AIM OF THE TASK:
Take the line containing "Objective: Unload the" and all lines after it, through the end of the material, and repeat them exactly, pictures left out.

EXERCISE INPUT:
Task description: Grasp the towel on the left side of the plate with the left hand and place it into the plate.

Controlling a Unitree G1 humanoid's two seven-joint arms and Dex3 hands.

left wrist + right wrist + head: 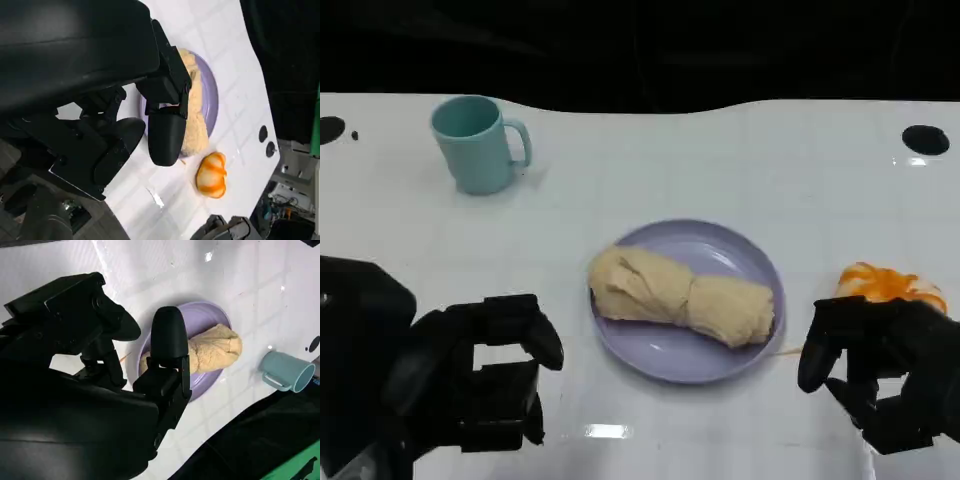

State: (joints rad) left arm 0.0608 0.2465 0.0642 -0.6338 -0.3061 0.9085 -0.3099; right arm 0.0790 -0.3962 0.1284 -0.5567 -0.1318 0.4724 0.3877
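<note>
Ahead and to the right of the left hand (pixel 485 375), a round, smooth lavender plate (pixel 745 255) lay on the glossy white table (pixel 720 160). Across the plate rested the towel (pixel 680 297), a soft, pale yellow roll of nubby cloth, pinched at its middle so that it bulged into two lumps, one end reaching over the plate's near-left rim. The left hand, hard black and blocky, hovered just short of the plate with its fingers (pixel 525 330) parted, holding and touching nothing. The right hand (pixel 880 365) hung on the plate's other side, fingers likewise apart and empty. Just beyond the right hand sat a rounded orange-and-white striped object (pixel 888 284). Far beyond the left hand stood a matte teal mug (pixel 475 143), upright, its handle toward the plate.
</note>
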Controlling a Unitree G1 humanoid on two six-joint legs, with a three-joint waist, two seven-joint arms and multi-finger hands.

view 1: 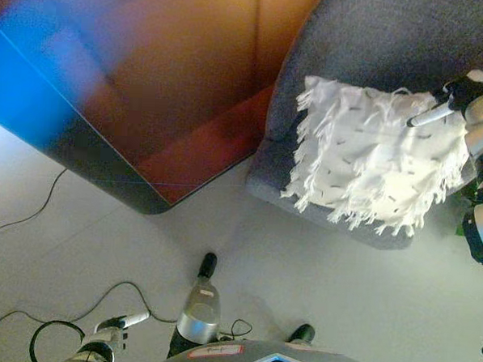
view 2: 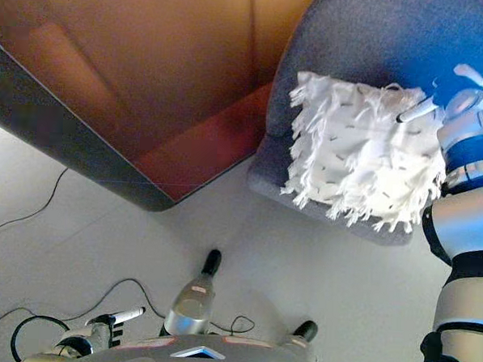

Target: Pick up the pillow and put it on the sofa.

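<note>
The white fringed pillow [view 1: 372, 155] lies flat on a grey upholstered seat [view 1: 378, 42] at the upper right, with its lower fringe hanging over the seat's front edge. My right hand [view 1: 466, 97] is at the pillow's top right corner. One straight white-tipped finger [view 1: 428, 117] rests on the cloth, and nothing is curled round it. My left hand [view 1: 105, 334] hangs low at the bottom left, far from the pillow, with a white-tipped finger [view 1: 134, 319] held straight and nothing in it.
A large brown piece of furniture [view 1: 173, 88] with a dark edge fills the upper left, its corner close to the grey seat. Pale grey floor [view 1: 318, 266] lies between it and me. A thin cable [view 1: 29, 213] runs across the floor at the left.
</note>
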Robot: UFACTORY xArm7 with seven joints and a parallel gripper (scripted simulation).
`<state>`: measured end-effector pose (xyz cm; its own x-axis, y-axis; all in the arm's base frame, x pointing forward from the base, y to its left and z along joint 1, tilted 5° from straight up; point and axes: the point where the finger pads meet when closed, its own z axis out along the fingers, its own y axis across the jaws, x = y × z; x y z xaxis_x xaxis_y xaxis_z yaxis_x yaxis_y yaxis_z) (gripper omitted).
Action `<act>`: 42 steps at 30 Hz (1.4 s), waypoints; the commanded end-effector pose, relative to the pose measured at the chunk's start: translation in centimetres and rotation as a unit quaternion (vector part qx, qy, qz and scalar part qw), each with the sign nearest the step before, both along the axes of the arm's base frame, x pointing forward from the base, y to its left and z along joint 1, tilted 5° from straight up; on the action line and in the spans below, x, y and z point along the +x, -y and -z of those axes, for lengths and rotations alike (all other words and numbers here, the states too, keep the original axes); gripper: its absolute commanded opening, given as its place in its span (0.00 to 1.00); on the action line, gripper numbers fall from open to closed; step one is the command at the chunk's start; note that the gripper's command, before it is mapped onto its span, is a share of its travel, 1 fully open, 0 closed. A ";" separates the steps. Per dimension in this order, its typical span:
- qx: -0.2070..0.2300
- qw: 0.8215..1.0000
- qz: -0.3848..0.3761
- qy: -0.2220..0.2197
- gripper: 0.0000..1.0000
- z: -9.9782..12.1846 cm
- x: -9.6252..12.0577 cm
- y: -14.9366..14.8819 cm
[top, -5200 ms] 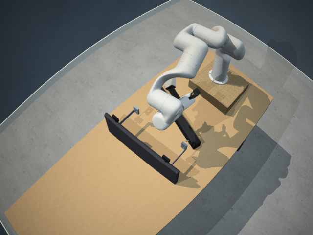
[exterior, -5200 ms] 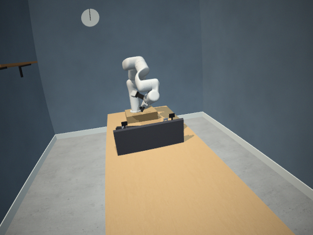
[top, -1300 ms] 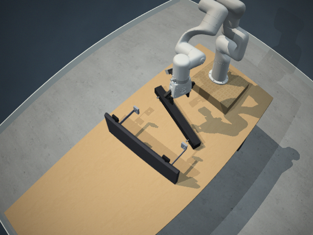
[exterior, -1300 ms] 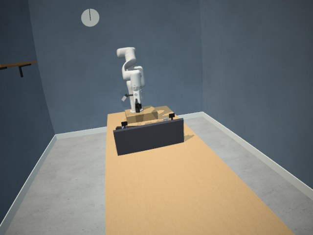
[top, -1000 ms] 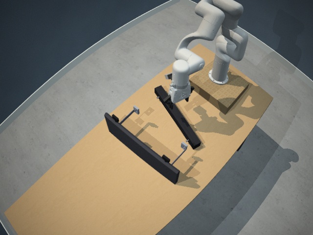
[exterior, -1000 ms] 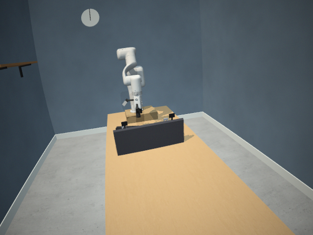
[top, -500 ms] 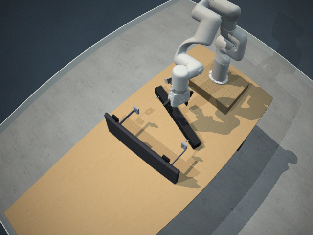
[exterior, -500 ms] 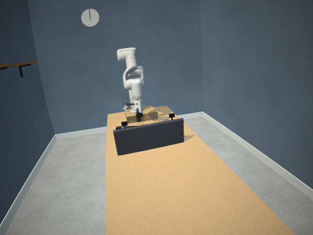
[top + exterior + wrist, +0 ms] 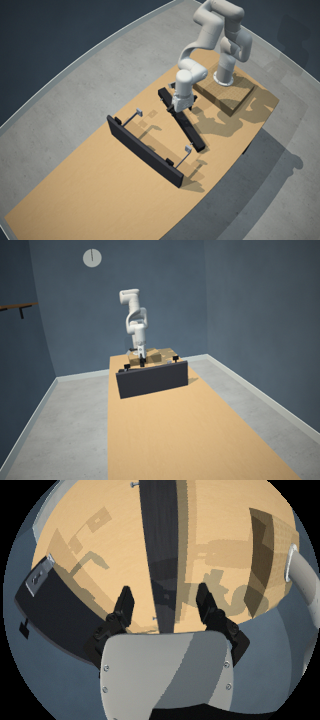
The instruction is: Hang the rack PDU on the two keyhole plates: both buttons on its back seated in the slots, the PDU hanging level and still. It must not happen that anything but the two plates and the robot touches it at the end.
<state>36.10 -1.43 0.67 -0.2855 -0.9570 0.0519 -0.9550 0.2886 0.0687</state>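
No text, label, brand, number or sign can be read on anything here.

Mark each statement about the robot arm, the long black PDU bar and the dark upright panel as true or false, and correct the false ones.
1. The long black PDU bar lies flat on the wooden table. True.
2. The gripper is clamped on the bar. False: its fingers stand open, one on each side of the bar, holding nothing.
3. The bar hangs on the two grey keyhole plates. False: both plates are bare.
4. The dark upright panel stands apart from the bar. True.
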 end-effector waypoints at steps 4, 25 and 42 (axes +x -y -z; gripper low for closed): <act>0.000 1.000 0.000 0.002 0.97 4.2 -0.1 0.1; 0.000 1.000 0.000 0.002 0.00 6.0 -0.3 0.2; 0.000 1.000 0.000 0.002 0.00 6.0 -0.3 0.2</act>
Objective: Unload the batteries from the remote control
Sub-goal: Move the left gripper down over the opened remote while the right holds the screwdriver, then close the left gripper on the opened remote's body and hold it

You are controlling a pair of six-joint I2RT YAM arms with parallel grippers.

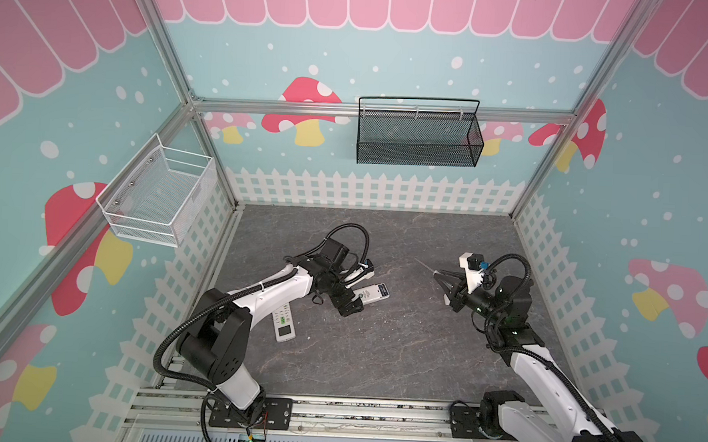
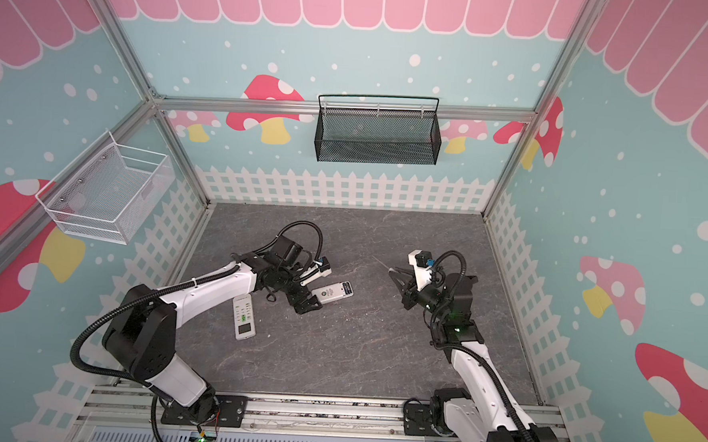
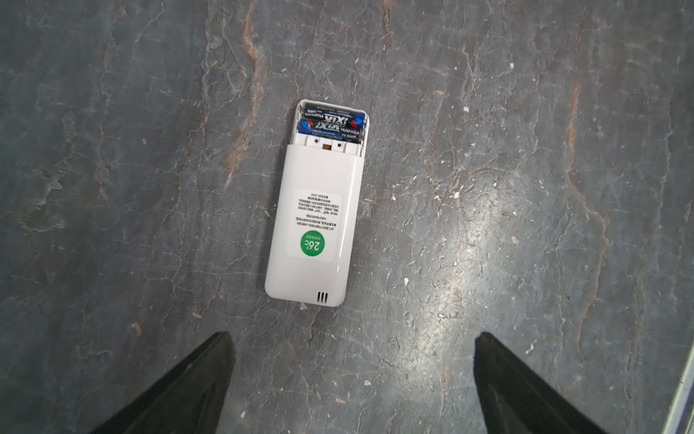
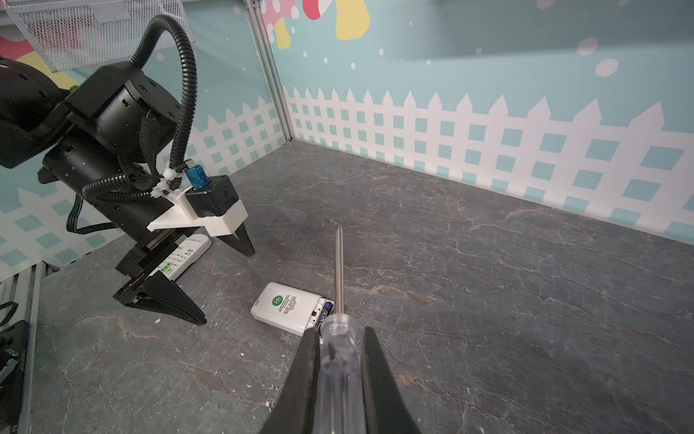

OUTPUT BELOW:
Objective: Unload the batteries from the remote control
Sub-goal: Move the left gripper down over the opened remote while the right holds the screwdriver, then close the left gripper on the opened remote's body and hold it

You are controlling a pair of six-joint I2RT YAM arms with parallel grippers.

The exercise requires nothing further.